Die UCI ermittelt gegen fünf Radprofis wegen Auffälligkeiten in ihrem Blutpass. Unter den möglichen Sündern befindet sich in Igor Astarloa auch ein ehemaliger Weltmeister.

Mehr als ein Jahr nach der Einführung des Blutpasses leitet der Weltverband UCI erstmals auf Grundlage von Werten in dem Papier Doping-Verfahren gegen fünf Radprofis ein. Anne Gripper, Anti-Doping-Managerin der UCI, erklärte am Mittwochabend, darüber hinaus seien in nächster Zeit weitere Fälle zu erwarten.

Wie die UCI mitteilte, handelt es sich bei den Fahrern um den Ex-Weltmeister und früheren Milram-Profi Igor Astarloa, Ruben Lobato, Ricardo Serrano (alle Spanien), den früheren Gerolsteiner-Profi Francesco De Bonis und Pietro Caucchioli (beide Italien). Damit droht erstmals Sportlern eine Dopingsperre, die nicht direkt durch eine Kontrolle überführt wurden.

Durch welche Werte die Fahrer genau auffällig geworden sind, teilte der Verband nicht mit. "Wir können aufgrund unserer eignenen und den Regeln der Welt-Anti-Doping-Agentur derzeit keine weiteren Informationen geben", hieß es in der Pressemeldung.

Während Astarloa und De Bonis bei zweitklassigen Rennställen fahren und Lobato momentan ohne Arbeitgeber ist, mischen Caucchioli und Serrano noch immer in der obersten Radsport-Liga, der Protour, mit. Caucchioli fährt für das Team Lampre um Weltmeister Alessandro Ballan. Serrano tritt für Fuji in die Pedale, dem Nachfolger des letztjährigen Skandal-Teams Saunier-Duval. Der Spanier gewann in diesem Jahr eine Etappe bei der Tour de Romandie.

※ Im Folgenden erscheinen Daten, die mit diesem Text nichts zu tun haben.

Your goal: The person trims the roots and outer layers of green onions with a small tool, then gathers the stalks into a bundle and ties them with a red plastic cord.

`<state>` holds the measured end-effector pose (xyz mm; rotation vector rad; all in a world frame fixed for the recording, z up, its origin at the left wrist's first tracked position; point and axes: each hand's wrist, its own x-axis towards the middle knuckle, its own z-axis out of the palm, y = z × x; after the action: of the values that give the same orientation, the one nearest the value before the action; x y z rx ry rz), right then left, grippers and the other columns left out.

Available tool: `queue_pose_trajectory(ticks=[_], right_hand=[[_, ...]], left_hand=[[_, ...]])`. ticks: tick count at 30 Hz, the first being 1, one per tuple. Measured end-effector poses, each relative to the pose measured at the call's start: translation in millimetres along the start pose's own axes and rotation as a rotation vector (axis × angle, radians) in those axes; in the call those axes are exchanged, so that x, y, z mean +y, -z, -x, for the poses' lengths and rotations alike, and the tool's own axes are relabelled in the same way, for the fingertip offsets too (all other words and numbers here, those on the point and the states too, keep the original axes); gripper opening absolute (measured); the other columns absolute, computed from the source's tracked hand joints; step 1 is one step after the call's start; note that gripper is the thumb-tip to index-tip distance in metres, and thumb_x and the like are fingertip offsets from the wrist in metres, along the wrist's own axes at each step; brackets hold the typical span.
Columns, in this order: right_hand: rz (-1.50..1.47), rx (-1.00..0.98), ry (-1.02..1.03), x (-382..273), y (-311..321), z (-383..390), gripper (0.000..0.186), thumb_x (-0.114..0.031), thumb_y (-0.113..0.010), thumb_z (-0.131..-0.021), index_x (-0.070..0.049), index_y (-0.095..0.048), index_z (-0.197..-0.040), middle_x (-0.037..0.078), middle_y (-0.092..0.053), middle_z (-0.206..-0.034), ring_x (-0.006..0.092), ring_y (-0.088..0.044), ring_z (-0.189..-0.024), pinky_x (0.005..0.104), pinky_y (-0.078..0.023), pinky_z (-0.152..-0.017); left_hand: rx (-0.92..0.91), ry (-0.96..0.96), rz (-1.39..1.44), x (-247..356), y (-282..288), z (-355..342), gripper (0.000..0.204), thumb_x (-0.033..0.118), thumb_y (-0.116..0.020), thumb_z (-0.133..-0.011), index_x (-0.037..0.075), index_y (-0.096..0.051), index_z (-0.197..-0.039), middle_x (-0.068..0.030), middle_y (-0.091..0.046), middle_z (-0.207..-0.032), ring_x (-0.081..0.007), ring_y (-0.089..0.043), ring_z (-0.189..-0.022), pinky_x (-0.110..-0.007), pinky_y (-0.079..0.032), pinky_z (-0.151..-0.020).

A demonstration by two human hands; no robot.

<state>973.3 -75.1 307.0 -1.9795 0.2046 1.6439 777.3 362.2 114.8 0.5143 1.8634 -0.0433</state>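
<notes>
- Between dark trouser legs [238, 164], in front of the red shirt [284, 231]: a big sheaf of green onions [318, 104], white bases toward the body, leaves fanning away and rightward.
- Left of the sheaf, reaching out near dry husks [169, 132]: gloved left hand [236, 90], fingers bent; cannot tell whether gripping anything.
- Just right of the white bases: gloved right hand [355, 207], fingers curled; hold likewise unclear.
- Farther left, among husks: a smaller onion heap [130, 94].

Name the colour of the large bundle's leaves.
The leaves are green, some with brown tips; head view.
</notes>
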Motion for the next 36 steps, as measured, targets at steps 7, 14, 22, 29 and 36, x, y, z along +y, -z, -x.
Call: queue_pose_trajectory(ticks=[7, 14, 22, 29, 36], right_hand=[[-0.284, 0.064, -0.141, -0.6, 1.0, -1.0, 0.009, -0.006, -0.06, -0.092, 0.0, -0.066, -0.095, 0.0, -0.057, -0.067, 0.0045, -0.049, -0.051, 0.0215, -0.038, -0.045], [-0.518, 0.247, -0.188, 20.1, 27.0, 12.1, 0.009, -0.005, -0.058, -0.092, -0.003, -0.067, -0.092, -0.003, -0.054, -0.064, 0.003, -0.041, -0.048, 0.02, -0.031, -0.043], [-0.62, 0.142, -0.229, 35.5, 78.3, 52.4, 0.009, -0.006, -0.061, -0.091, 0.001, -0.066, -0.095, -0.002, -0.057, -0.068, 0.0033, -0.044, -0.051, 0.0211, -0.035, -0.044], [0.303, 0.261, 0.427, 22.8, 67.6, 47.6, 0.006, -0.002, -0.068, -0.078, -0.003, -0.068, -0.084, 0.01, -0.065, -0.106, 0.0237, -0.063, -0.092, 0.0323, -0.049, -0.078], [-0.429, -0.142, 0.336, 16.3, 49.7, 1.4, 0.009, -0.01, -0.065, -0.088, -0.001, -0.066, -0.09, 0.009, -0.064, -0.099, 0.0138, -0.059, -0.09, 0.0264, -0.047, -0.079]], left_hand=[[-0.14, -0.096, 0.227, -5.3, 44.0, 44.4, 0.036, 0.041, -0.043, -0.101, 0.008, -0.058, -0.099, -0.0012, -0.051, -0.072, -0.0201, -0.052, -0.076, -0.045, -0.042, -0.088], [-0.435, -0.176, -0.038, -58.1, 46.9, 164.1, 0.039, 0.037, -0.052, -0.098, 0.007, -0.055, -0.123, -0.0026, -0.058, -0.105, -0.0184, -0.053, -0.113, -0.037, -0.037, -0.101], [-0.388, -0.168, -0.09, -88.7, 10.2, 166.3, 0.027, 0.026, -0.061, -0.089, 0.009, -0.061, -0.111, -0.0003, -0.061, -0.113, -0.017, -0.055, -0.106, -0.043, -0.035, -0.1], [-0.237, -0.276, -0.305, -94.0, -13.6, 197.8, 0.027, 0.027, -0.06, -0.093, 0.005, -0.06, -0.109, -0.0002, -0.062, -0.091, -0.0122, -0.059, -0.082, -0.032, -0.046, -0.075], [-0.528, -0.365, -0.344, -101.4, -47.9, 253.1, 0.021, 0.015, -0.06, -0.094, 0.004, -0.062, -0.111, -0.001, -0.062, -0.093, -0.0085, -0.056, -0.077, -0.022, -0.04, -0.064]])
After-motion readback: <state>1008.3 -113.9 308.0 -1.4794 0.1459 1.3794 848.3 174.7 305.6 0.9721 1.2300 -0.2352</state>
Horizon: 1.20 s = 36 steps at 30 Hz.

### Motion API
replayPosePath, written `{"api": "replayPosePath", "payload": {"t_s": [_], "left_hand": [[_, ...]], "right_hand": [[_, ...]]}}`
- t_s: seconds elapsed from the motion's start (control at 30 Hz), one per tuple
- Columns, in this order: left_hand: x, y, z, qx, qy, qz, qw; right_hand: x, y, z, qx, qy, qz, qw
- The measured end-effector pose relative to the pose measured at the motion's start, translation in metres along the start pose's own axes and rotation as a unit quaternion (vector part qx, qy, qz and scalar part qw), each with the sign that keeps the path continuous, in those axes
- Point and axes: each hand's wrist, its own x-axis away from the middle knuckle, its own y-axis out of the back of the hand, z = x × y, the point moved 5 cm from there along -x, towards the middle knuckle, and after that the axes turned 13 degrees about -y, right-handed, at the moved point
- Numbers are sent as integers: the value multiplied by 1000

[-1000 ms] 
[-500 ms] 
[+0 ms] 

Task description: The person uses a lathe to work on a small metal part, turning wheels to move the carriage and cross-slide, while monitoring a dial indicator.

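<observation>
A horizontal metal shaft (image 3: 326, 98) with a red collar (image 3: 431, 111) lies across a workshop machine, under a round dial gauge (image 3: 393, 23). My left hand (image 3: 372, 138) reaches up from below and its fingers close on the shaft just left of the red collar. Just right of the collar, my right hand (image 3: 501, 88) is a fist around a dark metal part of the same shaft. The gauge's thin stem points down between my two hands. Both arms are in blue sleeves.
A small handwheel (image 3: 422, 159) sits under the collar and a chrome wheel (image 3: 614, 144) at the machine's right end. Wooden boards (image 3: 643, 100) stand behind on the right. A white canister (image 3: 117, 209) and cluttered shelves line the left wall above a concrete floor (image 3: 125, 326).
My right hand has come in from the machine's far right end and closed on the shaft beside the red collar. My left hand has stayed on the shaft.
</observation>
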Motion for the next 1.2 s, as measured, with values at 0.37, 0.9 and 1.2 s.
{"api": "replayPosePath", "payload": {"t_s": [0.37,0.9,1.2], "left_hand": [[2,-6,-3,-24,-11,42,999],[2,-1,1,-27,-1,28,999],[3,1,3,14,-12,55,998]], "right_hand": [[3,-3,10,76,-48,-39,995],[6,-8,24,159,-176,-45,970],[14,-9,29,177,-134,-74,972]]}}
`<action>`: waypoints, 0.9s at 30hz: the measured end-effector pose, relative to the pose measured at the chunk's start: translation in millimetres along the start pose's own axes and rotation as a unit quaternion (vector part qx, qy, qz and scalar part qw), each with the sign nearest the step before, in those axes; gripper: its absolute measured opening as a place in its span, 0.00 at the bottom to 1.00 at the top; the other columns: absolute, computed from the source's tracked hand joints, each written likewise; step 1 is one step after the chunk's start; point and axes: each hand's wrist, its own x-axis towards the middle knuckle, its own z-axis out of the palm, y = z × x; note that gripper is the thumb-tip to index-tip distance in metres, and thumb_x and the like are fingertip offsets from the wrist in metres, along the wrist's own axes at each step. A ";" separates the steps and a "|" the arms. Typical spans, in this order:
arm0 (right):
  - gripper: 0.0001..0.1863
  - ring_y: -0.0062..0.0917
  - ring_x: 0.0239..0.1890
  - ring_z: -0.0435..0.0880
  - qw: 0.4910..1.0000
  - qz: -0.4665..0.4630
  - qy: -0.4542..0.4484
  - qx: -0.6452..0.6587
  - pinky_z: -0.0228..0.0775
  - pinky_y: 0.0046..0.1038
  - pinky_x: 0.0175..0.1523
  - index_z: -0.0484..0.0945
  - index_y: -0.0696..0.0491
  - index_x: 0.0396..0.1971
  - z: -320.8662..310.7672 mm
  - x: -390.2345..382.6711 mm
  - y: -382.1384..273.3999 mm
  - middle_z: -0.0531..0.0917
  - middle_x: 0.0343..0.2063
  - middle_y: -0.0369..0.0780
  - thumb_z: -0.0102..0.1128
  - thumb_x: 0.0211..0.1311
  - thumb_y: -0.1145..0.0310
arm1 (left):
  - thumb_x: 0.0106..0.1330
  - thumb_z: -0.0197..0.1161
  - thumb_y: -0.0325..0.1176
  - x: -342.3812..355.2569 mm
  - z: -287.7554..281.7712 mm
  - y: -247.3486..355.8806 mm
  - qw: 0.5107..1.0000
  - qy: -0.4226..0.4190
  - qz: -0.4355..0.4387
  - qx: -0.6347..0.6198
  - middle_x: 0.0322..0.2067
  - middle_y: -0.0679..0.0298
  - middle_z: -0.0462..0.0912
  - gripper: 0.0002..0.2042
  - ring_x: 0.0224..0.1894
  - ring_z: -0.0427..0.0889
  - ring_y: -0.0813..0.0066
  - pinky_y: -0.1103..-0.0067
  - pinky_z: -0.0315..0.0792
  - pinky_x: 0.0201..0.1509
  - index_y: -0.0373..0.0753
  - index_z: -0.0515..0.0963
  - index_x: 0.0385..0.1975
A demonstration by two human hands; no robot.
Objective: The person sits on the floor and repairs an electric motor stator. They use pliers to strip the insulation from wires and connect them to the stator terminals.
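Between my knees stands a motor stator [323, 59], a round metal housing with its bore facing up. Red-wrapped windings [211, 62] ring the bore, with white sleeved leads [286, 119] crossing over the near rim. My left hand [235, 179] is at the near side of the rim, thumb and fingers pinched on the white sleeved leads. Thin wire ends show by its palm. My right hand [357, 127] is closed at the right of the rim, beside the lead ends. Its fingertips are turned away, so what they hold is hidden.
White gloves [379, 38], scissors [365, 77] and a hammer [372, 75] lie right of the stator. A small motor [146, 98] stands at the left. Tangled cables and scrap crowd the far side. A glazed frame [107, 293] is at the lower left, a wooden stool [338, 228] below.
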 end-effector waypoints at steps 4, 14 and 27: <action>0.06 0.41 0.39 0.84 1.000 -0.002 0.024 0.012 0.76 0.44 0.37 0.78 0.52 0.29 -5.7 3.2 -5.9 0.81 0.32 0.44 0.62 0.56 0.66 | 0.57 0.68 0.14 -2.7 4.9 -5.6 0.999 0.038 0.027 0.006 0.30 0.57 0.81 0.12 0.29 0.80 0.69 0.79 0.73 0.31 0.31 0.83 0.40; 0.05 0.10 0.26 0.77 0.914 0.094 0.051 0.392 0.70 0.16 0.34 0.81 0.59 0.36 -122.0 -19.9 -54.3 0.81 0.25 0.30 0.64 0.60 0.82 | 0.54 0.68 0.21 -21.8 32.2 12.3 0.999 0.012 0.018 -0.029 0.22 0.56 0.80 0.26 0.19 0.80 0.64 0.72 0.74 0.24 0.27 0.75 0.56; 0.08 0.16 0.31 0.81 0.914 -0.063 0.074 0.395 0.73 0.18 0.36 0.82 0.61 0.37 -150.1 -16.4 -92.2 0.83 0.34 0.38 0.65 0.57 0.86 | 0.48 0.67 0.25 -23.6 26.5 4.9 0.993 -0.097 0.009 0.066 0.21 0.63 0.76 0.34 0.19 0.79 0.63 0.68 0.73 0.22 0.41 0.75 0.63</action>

Die UCI unterstrich, dass die nun eingeleiteten Maßnahmen aufgrund von Empfehlungen unabhängiger Experten durchgeführt werden. In den vergangenen Monaten hatte UCI-Chef Pat Mcquaid immer wieder Verfahren angekündigt, jedoch auch auf eine schwierige juristische Situation hingewiesen. Etwa 840 Fahrer haben den Blutpass und nehmen an dem Programm der UCI teil, das seit Januar 2008 läuft.

Allerdings wies der überführte und geständige Dopingsünder Bernhard Kohl erst kürzlich daraufhin, dass der Blutpass keinen sauberen Radsportler garantiert. `Meine Blutwerte waren 1A. Nur darum habe ich so einen guten Vertrag bekommen', hatte der Österreicher erklärt. Sein Kontrakt mit dem belgischen Team Lotto wurde jedoch nach seinem positiven Test auf den Epo-Nachfolger Cera im Oktober 2008 wieder gelöst.